TASK STATEMENT: From the records below, determine the number of lines containing "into". Output that number alone.

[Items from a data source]
▼
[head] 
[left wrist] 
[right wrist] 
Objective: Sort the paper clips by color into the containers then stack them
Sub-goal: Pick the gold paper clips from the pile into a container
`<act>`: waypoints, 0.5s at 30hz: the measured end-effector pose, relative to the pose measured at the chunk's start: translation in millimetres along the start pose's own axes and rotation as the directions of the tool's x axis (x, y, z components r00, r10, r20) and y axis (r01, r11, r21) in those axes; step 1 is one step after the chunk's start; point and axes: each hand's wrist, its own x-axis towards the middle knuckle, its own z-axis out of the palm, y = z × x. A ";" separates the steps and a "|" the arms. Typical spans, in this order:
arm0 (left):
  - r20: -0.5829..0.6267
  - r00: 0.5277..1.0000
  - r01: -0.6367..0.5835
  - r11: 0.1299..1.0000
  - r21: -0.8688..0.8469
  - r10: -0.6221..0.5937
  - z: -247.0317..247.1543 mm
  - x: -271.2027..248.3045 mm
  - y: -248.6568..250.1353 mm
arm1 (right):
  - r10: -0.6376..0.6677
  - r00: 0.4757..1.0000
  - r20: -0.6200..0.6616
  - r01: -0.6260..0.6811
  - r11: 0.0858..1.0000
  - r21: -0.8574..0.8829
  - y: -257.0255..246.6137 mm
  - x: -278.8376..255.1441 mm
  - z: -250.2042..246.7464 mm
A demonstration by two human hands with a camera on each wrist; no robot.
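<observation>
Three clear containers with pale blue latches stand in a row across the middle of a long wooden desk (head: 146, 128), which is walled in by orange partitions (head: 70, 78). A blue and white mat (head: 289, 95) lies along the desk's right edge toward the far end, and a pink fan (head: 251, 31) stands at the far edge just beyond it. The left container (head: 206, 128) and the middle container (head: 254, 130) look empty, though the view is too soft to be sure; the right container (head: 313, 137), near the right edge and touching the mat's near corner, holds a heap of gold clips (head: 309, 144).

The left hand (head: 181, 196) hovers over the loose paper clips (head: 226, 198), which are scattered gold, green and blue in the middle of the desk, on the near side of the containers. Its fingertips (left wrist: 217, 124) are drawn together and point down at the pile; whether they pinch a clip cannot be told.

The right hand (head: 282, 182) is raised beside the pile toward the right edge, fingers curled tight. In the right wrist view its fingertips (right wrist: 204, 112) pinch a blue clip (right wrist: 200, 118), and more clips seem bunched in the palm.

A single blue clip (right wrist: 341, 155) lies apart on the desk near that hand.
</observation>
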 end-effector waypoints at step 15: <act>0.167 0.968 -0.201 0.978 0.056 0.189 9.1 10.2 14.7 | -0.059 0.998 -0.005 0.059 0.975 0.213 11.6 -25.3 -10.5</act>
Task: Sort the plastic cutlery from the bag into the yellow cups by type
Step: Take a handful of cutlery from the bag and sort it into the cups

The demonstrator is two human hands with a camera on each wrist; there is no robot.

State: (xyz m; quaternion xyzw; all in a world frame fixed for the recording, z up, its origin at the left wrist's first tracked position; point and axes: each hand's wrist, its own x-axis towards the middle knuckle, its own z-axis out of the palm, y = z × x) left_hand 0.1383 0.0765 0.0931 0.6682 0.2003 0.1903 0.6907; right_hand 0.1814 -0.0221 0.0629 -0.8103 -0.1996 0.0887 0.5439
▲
SOLUTION: 4